ACTIVITY >> Transcribe the listing below only from the line with "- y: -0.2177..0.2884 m" up to and including the line with "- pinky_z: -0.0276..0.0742".

BEGIN

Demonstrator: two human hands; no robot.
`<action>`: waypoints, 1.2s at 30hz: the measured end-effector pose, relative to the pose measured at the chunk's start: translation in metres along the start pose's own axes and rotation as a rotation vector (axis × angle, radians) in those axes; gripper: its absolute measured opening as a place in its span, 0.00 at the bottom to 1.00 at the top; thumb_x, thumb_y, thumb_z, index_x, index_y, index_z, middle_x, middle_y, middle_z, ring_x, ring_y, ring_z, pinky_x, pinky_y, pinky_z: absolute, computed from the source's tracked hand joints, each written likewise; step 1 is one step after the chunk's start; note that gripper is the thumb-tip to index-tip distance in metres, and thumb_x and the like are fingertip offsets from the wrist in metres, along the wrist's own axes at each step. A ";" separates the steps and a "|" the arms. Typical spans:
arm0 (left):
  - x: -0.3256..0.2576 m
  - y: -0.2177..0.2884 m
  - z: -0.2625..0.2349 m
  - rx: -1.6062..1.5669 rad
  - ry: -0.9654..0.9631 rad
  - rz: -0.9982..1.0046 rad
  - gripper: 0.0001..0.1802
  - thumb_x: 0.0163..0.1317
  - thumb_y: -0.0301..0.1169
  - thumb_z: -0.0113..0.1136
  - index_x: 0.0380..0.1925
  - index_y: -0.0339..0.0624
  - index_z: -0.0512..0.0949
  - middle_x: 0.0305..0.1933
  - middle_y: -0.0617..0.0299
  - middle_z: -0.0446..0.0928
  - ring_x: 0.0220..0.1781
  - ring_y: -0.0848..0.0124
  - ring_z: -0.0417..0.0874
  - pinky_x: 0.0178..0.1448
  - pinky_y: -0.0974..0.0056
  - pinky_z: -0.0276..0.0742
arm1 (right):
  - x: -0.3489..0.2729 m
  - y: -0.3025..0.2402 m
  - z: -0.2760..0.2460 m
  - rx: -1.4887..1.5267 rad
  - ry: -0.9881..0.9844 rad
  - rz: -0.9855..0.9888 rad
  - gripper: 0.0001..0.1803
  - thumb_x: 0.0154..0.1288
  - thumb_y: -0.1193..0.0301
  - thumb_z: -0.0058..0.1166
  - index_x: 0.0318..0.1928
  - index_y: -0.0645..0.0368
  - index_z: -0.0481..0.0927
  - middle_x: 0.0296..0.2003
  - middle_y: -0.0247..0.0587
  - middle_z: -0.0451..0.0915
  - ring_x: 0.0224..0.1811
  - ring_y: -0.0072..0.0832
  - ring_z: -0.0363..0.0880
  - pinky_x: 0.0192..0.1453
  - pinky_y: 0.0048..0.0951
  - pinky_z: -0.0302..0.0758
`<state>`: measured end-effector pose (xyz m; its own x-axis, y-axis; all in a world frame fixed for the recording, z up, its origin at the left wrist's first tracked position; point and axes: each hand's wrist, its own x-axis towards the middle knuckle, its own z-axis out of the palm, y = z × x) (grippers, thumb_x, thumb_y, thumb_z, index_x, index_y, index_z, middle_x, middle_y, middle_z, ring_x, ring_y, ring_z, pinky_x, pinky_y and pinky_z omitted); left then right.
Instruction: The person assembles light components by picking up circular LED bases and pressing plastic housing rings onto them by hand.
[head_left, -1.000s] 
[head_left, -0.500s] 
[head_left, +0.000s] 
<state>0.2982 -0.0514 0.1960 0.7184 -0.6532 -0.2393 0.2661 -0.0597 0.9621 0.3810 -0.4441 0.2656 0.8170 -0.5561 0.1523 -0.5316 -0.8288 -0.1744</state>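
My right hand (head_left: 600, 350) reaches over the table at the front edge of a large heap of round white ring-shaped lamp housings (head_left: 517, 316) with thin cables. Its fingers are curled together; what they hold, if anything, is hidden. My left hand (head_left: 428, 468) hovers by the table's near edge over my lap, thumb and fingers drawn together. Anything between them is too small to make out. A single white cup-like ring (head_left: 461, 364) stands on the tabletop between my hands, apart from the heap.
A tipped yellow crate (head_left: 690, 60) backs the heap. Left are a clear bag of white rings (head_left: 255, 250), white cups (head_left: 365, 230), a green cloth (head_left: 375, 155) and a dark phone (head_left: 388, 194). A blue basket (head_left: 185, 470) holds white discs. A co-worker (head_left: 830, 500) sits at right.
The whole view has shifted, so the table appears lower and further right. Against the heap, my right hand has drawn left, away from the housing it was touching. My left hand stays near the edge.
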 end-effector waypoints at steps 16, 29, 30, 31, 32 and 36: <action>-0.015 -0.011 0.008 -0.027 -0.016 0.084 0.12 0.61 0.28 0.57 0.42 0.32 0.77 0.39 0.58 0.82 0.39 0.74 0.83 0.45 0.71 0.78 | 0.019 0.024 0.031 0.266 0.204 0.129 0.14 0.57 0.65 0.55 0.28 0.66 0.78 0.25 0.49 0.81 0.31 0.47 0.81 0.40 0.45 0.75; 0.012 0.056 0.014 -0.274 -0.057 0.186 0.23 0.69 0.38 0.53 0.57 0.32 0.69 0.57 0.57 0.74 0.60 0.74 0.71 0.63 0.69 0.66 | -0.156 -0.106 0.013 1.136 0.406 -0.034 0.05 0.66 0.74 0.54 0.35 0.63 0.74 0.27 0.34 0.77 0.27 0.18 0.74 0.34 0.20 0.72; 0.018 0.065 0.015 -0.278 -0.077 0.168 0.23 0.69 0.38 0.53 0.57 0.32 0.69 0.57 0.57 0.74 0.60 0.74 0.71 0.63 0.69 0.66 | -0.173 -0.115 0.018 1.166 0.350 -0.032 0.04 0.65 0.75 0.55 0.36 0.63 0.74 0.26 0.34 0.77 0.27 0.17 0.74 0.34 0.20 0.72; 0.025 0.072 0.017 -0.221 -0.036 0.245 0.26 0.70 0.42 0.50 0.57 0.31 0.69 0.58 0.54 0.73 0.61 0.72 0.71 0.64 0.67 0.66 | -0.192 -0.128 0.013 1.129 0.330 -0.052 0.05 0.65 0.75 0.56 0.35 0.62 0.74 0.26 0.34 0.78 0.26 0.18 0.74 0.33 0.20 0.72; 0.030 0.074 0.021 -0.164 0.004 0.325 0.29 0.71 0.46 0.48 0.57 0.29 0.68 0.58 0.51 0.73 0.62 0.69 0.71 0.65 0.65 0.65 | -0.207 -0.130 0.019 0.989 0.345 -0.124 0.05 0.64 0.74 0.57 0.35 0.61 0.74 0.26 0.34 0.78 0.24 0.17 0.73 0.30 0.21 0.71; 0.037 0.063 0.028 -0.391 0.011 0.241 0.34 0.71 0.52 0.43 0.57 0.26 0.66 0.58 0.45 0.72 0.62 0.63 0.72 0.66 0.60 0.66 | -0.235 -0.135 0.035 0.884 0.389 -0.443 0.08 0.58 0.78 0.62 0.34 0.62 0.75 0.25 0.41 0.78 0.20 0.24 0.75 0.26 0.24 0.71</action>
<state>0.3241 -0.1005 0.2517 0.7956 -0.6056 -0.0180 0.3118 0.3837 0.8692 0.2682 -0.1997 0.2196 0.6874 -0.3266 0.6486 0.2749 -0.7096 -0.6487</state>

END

WRITTEN REPLY >>
  - y: -0.2177..0.2884 m
  - z: -0.2625..0.2349 m
  - rx: -1.6062..1.5669 rad
  - ry: -0.9654..0.9631 rad
  - rz: -0.9982..1.0046 rad
  - gripper: 0.0001..0.1802
  - thumb_x: 0.0163..0.1317
  - thumb_y: -0.0301..0.1169
  - thumb_z: -0.0113..0.1136
  - index_x: 0.0380..0.1925
  - index_y: -0.0339..0.0624
  - index_z: -0.0512..0.0949
  - middle_x: 0.0305..0.1933
  - middle_y: -0.0617..0.0299
  - middle_z: -0.0446..0.0928
  - ring_x: 0.0220..0.1781
  - ring_y: -0.0848..0.0124
  - ring_z: -0.0417..0.0874
  - pinky_x: 0.0178..0.1448
  - pinky_y: -0.0974..0.0056
  - pinky_z: -0.0276..0.0742

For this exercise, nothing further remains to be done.